*The task*. Below are lines of data; restate word for word those running from the line containing "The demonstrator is" to the line containing "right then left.", inclusive, and no others.

*Recorded information*.
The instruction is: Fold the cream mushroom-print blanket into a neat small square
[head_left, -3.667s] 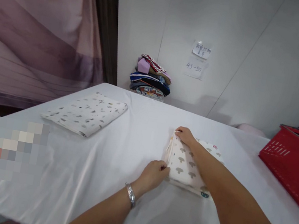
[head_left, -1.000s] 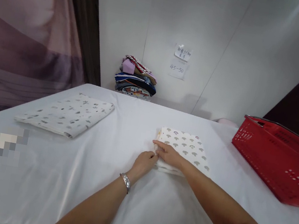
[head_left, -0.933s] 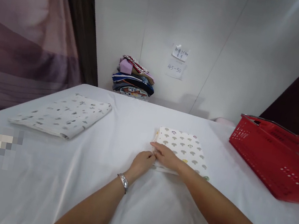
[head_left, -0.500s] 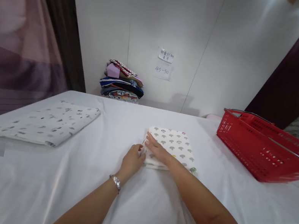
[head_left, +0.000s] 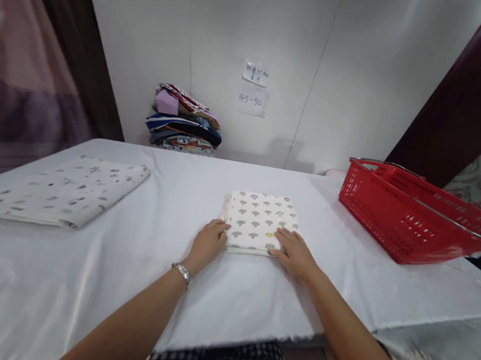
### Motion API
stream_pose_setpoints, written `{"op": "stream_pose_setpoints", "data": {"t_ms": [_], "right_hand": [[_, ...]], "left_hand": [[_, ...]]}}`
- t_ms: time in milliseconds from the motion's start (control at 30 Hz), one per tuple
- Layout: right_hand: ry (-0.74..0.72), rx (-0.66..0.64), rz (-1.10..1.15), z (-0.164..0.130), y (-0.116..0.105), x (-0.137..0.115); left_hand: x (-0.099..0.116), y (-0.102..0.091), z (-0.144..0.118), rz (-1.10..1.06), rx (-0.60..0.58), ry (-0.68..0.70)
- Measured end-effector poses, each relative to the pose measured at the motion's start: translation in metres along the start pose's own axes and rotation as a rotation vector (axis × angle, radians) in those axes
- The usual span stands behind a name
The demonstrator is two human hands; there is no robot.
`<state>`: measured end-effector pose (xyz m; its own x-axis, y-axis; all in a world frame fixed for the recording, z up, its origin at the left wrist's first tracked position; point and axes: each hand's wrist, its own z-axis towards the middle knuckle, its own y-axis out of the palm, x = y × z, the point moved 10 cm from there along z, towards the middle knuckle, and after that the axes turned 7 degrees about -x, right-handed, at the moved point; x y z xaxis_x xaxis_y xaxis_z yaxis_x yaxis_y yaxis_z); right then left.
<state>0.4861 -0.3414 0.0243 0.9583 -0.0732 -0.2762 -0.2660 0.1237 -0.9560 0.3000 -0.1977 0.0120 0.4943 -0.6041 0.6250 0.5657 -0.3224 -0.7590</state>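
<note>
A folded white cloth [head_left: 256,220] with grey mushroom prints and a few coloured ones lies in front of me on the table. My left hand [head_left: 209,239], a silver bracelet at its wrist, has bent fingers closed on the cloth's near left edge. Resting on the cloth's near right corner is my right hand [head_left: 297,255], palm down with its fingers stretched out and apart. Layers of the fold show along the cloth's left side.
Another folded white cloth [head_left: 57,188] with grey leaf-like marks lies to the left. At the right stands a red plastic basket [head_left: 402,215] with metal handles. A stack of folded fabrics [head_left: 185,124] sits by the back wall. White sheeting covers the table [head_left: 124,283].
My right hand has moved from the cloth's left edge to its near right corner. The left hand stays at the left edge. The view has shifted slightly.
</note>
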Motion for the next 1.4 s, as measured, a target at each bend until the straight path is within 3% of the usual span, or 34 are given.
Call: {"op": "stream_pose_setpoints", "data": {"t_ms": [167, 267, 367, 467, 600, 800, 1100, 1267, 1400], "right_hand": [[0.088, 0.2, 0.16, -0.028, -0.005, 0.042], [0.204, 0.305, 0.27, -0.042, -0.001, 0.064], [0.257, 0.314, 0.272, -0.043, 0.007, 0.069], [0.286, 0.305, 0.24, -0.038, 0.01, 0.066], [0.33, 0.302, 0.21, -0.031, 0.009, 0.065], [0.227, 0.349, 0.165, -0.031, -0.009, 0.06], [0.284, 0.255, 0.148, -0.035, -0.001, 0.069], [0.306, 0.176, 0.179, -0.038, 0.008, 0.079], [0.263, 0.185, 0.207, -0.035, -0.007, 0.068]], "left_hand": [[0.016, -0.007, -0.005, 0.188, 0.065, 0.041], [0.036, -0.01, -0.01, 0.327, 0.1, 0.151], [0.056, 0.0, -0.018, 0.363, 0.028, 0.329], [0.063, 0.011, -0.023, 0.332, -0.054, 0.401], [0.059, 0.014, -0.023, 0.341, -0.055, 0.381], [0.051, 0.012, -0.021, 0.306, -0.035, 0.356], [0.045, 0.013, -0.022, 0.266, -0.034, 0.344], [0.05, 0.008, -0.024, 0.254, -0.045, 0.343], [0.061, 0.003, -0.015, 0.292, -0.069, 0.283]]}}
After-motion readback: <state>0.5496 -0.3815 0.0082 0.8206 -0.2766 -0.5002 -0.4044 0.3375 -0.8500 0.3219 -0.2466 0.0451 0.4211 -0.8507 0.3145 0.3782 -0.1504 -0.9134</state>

*Result*.
The demonstrator is two human hands; there is no robot.
`<state>`: measured end-effector pose (xyz m; its own x-axis, y-axis; all in a world frame fixed for the recording, z up, its origin at the left wrist's first tracked position; point and axes: each hand's wrist, its own z-axis towards the middle knuckle, its own y-axis out of the palm, x = y × z, the point moved 10 cm from there along z, towards the middle knuckle, and after that the axes turned 7 degrees about -x, right-handed, at the moved point; x y z xaxis_x xaxis_y xaxis_z yaxis_x yaxis_y yaxis_z); right then left.

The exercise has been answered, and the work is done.